Aim of the exercise:
The following data has a line with "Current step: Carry" and a line with "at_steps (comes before". Write out exactly those lines and all the lines between them.

The data:
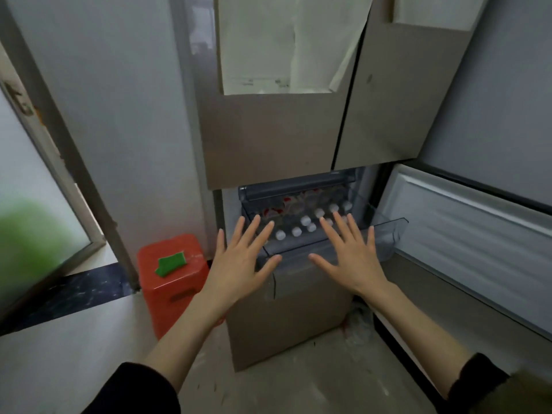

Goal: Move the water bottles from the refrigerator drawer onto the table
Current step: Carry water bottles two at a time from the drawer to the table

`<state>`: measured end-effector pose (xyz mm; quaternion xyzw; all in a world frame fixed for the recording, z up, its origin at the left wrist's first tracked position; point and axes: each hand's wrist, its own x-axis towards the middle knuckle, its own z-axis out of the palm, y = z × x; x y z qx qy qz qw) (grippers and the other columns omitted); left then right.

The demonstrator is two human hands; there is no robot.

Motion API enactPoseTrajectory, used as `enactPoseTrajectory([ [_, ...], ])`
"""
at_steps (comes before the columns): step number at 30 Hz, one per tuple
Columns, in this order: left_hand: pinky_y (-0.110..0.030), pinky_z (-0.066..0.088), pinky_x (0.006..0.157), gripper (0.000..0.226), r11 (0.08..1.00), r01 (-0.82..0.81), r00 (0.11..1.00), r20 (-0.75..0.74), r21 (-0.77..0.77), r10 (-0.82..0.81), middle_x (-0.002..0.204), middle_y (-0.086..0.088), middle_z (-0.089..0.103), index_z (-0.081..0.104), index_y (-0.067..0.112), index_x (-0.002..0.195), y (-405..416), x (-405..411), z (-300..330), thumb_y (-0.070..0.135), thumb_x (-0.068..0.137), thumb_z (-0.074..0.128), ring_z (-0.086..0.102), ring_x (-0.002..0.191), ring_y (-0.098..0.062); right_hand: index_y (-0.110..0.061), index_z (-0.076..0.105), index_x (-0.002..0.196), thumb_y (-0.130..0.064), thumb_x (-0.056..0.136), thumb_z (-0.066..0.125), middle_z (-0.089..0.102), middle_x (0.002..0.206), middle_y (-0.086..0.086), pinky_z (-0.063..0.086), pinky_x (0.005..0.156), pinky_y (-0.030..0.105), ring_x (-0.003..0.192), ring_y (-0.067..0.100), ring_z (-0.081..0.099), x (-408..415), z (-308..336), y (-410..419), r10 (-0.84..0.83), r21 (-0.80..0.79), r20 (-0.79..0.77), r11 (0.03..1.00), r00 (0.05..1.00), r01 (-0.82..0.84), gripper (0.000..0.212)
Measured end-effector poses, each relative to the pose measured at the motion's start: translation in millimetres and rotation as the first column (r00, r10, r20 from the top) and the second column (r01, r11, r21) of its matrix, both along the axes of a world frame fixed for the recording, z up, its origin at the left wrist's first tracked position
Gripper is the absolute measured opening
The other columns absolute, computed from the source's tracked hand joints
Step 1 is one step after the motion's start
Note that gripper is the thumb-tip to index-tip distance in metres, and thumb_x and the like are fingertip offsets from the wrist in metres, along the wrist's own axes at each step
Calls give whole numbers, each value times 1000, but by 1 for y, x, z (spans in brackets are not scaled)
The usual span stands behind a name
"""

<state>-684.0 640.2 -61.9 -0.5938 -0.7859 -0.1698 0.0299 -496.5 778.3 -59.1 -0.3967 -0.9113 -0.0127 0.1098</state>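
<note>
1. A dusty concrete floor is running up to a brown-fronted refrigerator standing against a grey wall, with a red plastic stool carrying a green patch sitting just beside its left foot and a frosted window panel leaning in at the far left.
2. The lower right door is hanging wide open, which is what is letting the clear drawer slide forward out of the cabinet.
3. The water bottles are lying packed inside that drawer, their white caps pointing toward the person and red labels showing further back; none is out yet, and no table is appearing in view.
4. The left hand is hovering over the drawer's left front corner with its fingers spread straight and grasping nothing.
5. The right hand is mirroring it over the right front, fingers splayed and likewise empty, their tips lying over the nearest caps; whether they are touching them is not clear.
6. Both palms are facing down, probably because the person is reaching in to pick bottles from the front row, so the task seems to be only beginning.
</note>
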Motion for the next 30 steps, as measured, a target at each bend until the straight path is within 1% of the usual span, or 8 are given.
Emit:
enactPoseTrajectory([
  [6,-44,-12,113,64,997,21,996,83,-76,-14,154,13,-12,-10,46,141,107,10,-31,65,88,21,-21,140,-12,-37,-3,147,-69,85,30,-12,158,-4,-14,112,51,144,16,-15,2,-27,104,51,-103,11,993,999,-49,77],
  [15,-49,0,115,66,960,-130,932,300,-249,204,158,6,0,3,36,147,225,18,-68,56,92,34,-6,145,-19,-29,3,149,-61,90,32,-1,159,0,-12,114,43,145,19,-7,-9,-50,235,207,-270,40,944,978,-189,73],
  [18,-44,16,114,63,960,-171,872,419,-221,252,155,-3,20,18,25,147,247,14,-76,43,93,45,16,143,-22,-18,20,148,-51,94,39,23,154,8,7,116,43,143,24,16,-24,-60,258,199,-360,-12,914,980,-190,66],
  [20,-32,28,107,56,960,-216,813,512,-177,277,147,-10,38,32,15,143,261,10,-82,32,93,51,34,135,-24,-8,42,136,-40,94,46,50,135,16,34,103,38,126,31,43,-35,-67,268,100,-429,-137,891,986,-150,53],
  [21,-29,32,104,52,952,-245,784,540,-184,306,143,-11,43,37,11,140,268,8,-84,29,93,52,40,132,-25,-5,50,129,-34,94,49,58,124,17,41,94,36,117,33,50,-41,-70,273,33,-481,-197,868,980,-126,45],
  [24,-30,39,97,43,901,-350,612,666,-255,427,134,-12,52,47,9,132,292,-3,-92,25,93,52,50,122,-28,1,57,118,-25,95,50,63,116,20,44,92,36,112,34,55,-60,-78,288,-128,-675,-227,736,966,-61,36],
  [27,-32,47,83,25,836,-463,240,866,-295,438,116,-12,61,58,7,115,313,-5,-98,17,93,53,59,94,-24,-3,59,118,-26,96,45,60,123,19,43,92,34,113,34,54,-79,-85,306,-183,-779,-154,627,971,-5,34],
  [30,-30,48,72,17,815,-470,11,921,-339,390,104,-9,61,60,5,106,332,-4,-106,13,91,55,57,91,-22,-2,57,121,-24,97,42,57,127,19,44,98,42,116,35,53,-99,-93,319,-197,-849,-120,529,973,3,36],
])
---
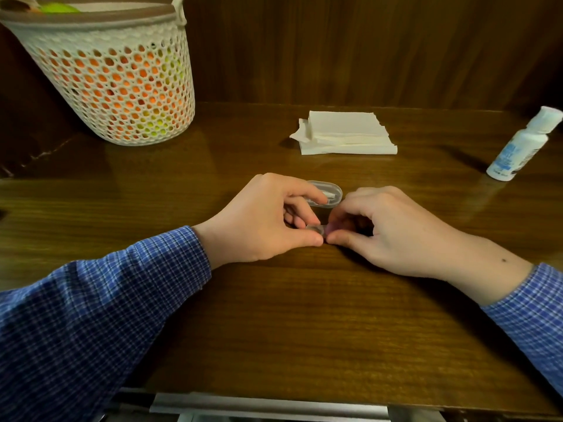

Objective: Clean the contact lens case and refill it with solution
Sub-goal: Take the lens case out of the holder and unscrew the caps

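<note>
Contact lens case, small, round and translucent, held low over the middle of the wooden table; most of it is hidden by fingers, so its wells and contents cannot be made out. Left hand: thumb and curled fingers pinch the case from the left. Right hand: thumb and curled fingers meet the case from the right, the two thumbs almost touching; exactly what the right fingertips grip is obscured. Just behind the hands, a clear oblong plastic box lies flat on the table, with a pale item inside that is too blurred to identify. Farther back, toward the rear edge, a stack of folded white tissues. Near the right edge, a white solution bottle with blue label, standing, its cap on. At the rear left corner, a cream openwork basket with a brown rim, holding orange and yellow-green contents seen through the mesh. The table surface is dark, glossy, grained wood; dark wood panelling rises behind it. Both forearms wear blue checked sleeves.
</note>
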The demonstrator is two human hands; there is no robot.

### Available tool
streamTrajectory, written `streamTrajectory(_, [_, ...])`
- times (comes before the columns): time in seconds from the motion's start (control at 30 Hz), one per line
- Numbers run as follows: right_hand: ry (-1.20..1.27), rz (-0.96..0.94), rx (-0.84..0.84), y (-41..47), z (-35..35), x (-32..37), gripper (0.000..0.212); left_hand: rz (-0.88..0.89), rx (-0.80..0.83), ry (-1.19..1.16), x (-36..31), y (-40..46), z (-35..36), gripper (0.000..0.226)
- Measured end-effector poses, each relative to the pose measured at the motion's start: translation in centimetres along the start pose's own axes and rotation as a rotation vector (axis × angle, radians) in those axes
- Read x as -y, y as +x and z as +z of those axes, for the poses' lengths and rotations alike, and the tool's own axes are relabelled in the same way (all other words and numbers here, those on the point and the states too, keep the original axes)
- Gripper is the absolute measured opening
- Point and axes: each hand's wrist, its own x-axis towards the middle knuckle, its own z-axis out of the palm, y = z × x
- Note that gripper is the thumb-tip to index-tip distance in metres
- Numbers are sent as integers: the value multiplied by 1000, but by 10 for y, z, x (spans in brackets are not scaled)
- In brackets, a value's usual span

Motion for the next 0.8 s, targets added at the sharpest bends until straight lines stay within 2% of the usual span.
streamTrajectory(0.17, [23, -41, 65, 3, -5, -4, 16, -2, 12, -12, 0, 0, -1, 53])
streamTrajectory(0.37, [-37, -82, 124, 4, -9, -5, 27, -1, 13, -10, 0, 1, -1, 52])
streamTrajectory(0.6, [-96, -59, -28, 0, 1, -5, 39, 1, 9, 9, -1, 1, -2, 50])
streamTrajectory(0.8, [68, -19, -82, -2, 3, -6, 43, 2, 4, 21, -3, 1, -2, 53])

Answer section:
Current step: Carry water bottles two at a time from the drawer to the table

`<state>`: measured end-effector pose (xyz mm; quaternion xyzw; all in a world frame fixed for the recording, z up, its origin at the left wrist's first tracked position; point and axes: each hand's wrist, its own x-axis towards the middle knuckle, its own z-axis out of the palm, y = z × x; x y z qx qy qz qw) (grippers and the other columns omitted); left then right.

The demonstrator is two human hands; there is no robot.

Motion API enactPoseTrajectory, used as `enactPoseTrajectory([ [_, ...], ])`
"""
at_steps (comes before the columns): step number at 30 Hz, one per tuple

This answer requires no further additions.